Classroom Rules of Conduct:
 

The use of cell phones or pagers in class is not permitted except for those who are on call for work purposes.  All cell phones and pagers are to be either turned off or set to vibrate.  No texting during class time. 

Course Topic/Dates/Assignments:
 

Week

Chapter/Topic

Assignments Due

1:

Healey Ch. 1 – Intro to Course;
How to Lie with Statistics
Healey Ch. 2 – Descriptive Stats;

Pre-Quiz           

2:


Healey Ch. 3 – Measures of Central Tendency;

Healey Ch. 4 – Measures of Dispersion

Assignment 1

3:

Healey 5 – Normal Curve;

Healey 6 – Intro to Inferential Stats

Assignment 2

4:

Healey 7 – Estimation Procedures;
Healey 8 –Hypothesis Testing I

Assignment 3

5:

Healey 9 – Hypothesis Testing II;

Healey 10 –Hypothesis Testing III

Assignment 4

6:

Healey 11 – Hypothesis Testing IV;

Healey 12 – Bivariate Association

Healey 13 – Nominal Level Measurements

Assignment 5    

7:

Healey 14 – Ordinal Level Measurements;

Healey 15 – Interval-Ratio Level Measurements

Assignment 6

8:

Healey 16 – Elaborating Bivariate Tables;

Healey 17 – Partial Correlation and Multiple Regression

Final Exam

Final Data Analysis Report (Core Assessment) & Quiz 7

Academic Honesty:
Academic integrity is the foundation of the academic community.
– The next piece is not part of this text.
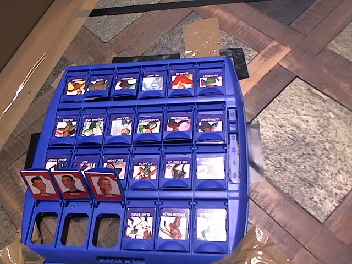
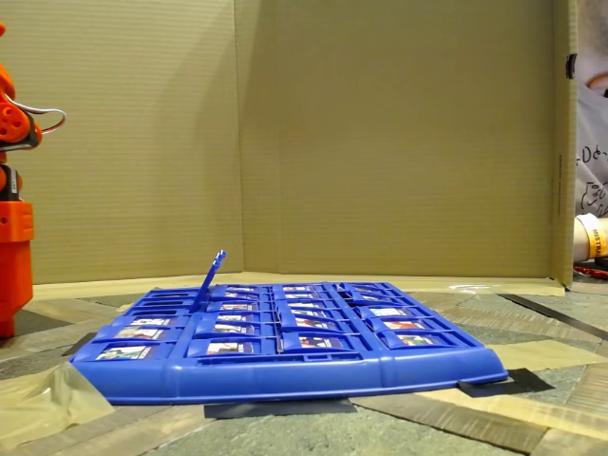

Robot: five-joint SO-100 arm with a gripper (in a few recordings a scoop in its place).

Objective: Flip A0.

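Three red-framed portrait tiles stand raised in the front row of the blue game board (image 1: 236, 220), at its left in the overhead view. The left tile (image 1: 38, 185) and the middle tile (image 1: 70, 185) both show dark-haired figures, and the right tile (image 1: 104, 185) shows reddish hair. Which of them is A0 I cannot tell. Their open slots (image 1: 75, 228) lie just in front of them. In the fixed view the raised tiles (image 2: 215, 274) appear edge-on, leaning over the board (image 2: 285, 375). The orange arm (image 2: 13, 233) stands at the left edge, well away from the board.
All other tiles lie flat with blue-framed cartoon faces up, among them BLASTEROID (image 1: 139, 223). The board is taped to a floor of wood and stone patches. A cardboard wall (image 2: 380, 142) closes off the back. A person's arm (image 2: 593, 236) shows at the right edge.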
Because each student has the primary responsibility for being academically honest, students are advised to read and understand all sections of this policy relating to standards of conduct and academic life. Park University students and faculty members are encouraged to take advantage of the University resources available for learning about academic honesty (www.park.edu/current or http://www.park.edu/faculty/).from Park University 2011-2012 Undergraduate Catalog Page 93

Plagiarism:
Plagiarism involves the use of quotations without quotation marks, the use of quotations without indication of the source, the use of another's idea without acknowledging the source, the submission of a paper, laboratory report, project, or class assignment (any portion of such) prepared by another person, or incorrect paraphrasing. from Park University 2011-2012 Undergraduate Catalog Page 93

Attendance Policy:
Instructors are required to maintain attendance records and to report absences via the online attendance reporting system.

  1. The instructor may excuse absences for valid reasons, but missed work must be made up within the semester/term of enrollment.
  2. Work missed through unexcused absences must also be made up within the semester/term of enrollment, but unexcused absences may carry further penalties.
  3. In the event of two consecutive weeks of unexcused absences in a semester/term of enrollment, the student will be administratively withdrawn, resulting in a grade of "F".
  4. A "Contract for Incomplete" will not be issued to a student who has unexcused or excessive absences recorded for a course.
  5. Students receiving Military Tuition Assistance or Veterans Administration educational benefits must not exceed three unexcused absences in the semester/term of enrollment. Excessive absences will be reported to the appropriate agency and may result in a monetary penalty to the student.
  6. Report of a "F" grade (attendance or academic) resulting from excessive absence for those students who are receiving financial assistance from agencies not mentioned in item 5 above will be reported to the appropriate agency.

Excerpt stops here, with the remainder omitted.